ASCOM - E como o Brasil conseguiu se tornar expoente na produção cientifica, diante de tantas dificuldades, o cientista brasileiro também é criativo como o povo brasileiro? 

Vanderlan –  A ciência brasileira é bastante criativa e boa, em algumas áreas, são excelentes. [...] A Ester Sabino tem um prêmio no Estado de São Paulo com o nome dela, porque em uma semana ela fez o sequenciamento do genoma do COVID. Isso é uma ciência de altíssimo nível, de primeiro mundo, feita aqui. 

ASCOM – A conferência de abertura da 28º SBQ Sul teve como tema “Produtos Naturais da Biodiversidade Brasileira: qual o Legado desses 200 Anos de Independência?”. Nós temos duas perguntas: Qual biodiversidade está sendo tratada? E que legado é esse? 

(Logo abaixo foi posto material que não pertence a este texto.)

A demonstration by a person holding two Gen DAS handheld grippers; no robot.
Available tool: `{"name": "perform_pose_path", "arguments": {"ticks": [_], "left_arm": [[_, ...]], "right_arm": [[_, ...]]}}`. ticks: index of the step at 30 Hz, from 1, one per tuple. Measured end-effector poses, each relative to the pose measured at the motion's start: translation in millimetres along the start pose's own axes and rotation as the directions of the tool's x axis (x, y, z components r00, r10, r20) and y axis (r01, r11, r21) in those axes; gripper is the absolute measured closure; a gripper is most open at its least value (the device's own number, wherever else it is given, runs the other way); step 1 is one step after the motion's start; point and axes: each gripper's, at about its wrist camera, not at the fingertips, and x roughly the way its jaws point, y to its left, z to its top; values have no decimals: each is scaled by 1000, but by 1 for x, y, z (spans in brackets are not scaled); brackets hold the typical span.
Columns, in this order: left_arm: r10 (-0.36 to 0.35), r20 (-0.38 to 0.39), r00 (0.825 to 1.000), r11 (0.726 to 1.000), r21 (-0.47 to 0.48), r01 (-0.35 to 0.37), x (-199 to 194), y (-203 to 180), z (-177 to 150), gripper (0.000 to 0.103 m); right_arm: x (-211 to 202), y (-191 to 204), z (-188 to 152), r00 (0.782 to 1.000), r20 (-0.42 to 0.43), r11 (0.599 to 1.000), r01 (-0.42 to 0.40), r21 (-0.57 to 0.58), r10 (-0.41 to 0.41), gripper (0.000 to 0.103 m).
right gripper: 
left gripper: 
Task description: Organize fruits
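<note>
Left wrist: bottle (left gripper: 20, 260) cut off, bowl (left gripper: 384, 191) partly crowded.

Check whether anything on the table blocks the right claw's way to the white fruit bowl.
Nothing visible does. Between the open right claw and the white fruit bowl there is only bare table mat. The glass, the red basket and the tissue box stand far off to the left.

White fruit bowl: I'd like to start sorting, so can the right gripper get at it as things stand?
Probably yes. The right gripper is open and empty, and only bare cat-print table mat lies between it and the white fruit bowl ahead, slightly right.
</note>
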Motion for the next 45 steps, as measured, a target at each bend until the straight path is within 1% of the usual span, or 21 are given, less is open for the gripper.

Vanderlan – [...] Biodiversidade são todos os organismos vivos, sejam espécies de plantas, de animais, de insetos. No meu caso eu falo de plantas, porque foi o que trabalhei a vida inteira - espécies vegetais – trabalho com produtos naturais, uma coisa muito específica. [...] e o que eu trago para essa moçada, é que o Brasil é um país enorme, tem seis biomas maravilhosos, pouco explorados e, hoje, só se fala em bioeconomia. Bioeconomia é fazer riqueza a partir dos produtos naturais que o país tem. E o que eu faço é mostrar como foi o avanço dos produtos naturais no Brasil. Falo um pouco da minha pesquisa, mas muito pouco, pincelando, como foi desde o descobrimento, porque tem coisas muito interessantes, por exemplo, os jenipapos que os índios pintavam a pele, uma coisa fascinante, existem 50 patentes Américas e nós não temos nada e a espécie é brasileira. 

ASCOM – Esse seria o legado? 

Vanderlan – Esse é. [...] começar a despertar nessa juventude um olhar para os produtos naturais que muita gente não tem, principalmente, na área da química. 

ASCOM – De acordo com a programação do evento você também participa da mesa redonda Mulheres na Ciência. Qual a importância de discutir, especialmente neste momento, o papel da mulher na ciência? 

Vanderlan – Eu estou muito envolvida nisso, desde que [...] eu fui presidente da SBQ, agora sou presidente da Academia de Ciências de São Paulo, porque culturalmente sempre teve essa diferença e é uma cultura. Você não muda uma cultura em menos de 100 anos. Por exemplo, essa história de que as mulheres eram afeitas ao lar e que os homens são afeitos a fazer matemática, química, física, e as mulheres não. Isso foi colocado e as pessoas cultivam e quando as pessoas cultivam parece que aquilo se introjeta dentro de si, mas não é verdade. E não pode ter um mundo perfeito sem igualdade e eu digo igualdade em todos os sentidos, não é ser um melhor que outro. Quando homens e mulheres ou meninos e meninas entenderem que o mundo futuro e a sustentabilidade do planeta dependem dos dois, daí quem sabe os meus netos vão ter outro mundo. 

ASCOM – Para finalizarmos, o que os participantes do evento podem esperar dessa discussão que está sendo proposta pela 28º SBQ SUL? 

Vanderlan – Falar de ciência básica é muito importante para essa moçada, principalmente, hoje. Não sei se pandemia, ou o que fez isso, mas eu vejo uma juventude muito alienada, muito apática. No sentido, eu estou fazendo química e só enxergo a minha bancada, isso é uma tragédia no mundo que se propõe hoje, que fala de ODS.  [...] Para atingir os Objetivos de Desenvolvimento Sustentável da Terra, como fazer isso olhando só o seu quintal? Para ter um mundo sustentável você tem que ter homens e mulheres com os mesmos objetivos, para termos os mesmos objetivos,  não pode haver descriminação, nem de gênero, nem de raça, nada.